Here's a thread about a masonite floor, but discusses paint as well.


----------



## gafftaper (May 6, 2014)

I can't believe it but I wasn't able to find a discussion here on CB of what floor paint people are using so here it is! 

I'm planning to repaint the stage floor in my new theater in a few weeks. I have no record of what paint is currently in use. I'm not happy with the results of the satin black which is currently on the floor as I'm getting a huge reflective light bounce off of it. 

What are you using? What do you like about it what do you not like?

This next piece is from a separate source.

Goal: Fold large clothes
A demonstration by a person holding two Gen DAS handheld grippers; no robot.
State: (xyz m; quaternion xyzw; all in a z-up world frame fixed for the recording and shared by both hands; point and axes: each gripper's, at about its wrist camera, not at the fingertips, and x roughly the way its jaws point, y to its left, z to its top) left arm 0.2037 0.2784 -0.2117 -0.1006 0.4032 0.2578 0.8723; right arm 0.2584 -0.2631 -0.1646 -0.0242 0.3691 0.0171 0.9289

Any suggestions on minimizing light bounce?


----------



## TheaterEd (May 6, 2014)

Here is where it has come up most recently that I've seen.
Stage Stain/ Resurfacing | ControlBooth

The last comment links to another discussion about floors.


----------



## Footer (May 6, 2014)

I'll look what exactly the paint store is selling me now tomorrow when I'm in. They switched brands on me last year. I go with an acrlylic porch paint. It does not come in perfect black but it gets to a very very very dark gray. It has a matte finish that cleans up nice and does not get "sticky" like many flat blacks. I paint both stages once a year, do 150-ish events on the stage, and have had zero problems.


----------



## BillConnerFASTC (May 6, 2014)

Maybe I can figure out how to post pictures here but, for quite a while, we have specified Rosco Tough Prime - black. It has worked fairly well, and better than anything we had experience with. We decided to try some "testing" ourselves because of a pair of recent stage floor coating problems. We think the reason was primarily poor prep, and that besides sweep and vac, best to wipe down and leave no surfactants, so maybe isopropyl alcohol or some nasty stuff. This is all on plyron, which should be same as hardboard results.

But, we also tried PP Wrought Iron Black Break Through at the suggestion of SECOA. It's also a 100% acrylic paint, like Tough Prime, which seems to be an important factor. We found Break Through to be a little more resistant to abrasion and tape pull-up at the cost (or advantage - point of view) of slightly more sheen or gloss. The Tough Prime is flatter - though not flat.

I'll try to get photos but we used a caster and sand and gaffers tape and so on and, without a lot of aging, think the Break Through is a little better. Tough Prime blends and brushes out very nicely for spot patching and touch up, and that is one thing we have not tested Break Through for.

And to the worship center fellow who called me the other day - please take note - that I have changed my recommendation.


----------